BRIEF:
A word-for-word transcript of the closing lines is required: from the one with "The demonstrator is" through the final line of the data.

THE DATA:
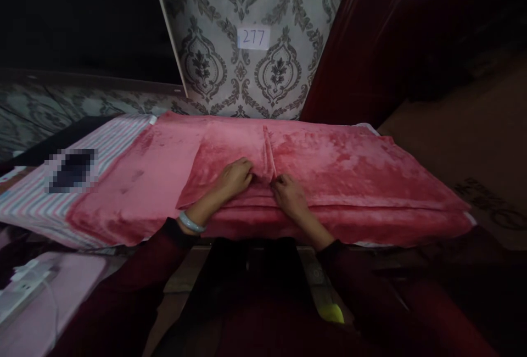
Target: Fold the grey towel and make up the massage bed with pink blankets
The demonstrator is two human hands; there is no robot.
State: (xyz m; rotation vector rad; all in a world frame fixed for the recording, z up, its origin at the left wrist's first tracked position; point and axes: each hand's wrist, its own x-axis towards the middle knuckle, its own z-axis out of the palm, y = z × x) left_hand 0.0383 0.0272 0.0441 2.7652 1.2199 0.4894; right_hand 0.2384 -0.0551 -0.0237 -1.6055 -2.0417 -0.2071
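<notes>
A pink plush blanket (349,165), partly folded over itself, lies along a table in front of me. Near its middle a narrow raised fold (267,151) runs away from me between my hands. My left hand (236,177), with a pale bangle at the wrist, is closed on the plush just left of this fold. Close by on the right, my right hand (290,196) pinches the near end of the fold with thumb and fingers. The fingertips of both hands are partly hidden in the fabric.
Beneath the blanket shows a striped cloth (123,140), with a pixelated dark object (74,170) on it. Behind are a dark screen (82,22) and a wall label (254,38) reading 277. A cardboard box (473,143) stands right; a power strip (24,291) lies lower left.
</notes>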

ANSWER SPACE:
The demonstrator is two human hands; there is no robot.
State: (xyz m; rotation vector rad; all in a world frame fixed for the recording, z up, its origin at the left wrist's first tracked position; point and axes: each hand's wrist, its own x-axis towards the middle knuckle, its own z-axis out of the palm, y = z × x) left_hand 0.0383 0.0272 0.0441 2.7652 1.2199 0.4894; right_hand 0.2384 -0.0551 -0.0237 -1.6055 -2.0417 -0.2071
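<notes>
A pink plush blanket (349,165), partly folded over itself, lies along a table in front of me. Near its middle a narrow raised fold (267,151) runs away from me between my hands. My left hand (236,177), with a pale bangle at the wrist, is closed on the plush just left of this fold. Close by on the right, my right hand (290,196) pinches the near end of the fold with thumb and fingers. The fingertips of both hands are partly hidden in the fabric.
Beneath the blanket shows a striped cloth (123,140), with a pixelated dark object (74,170) on it. Behind are a dark screen (82,22) and a wall label (254,38) reading 277. A cardboard box (473,143) stands right; a power strip (24,291) lies lower left.
</notes>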

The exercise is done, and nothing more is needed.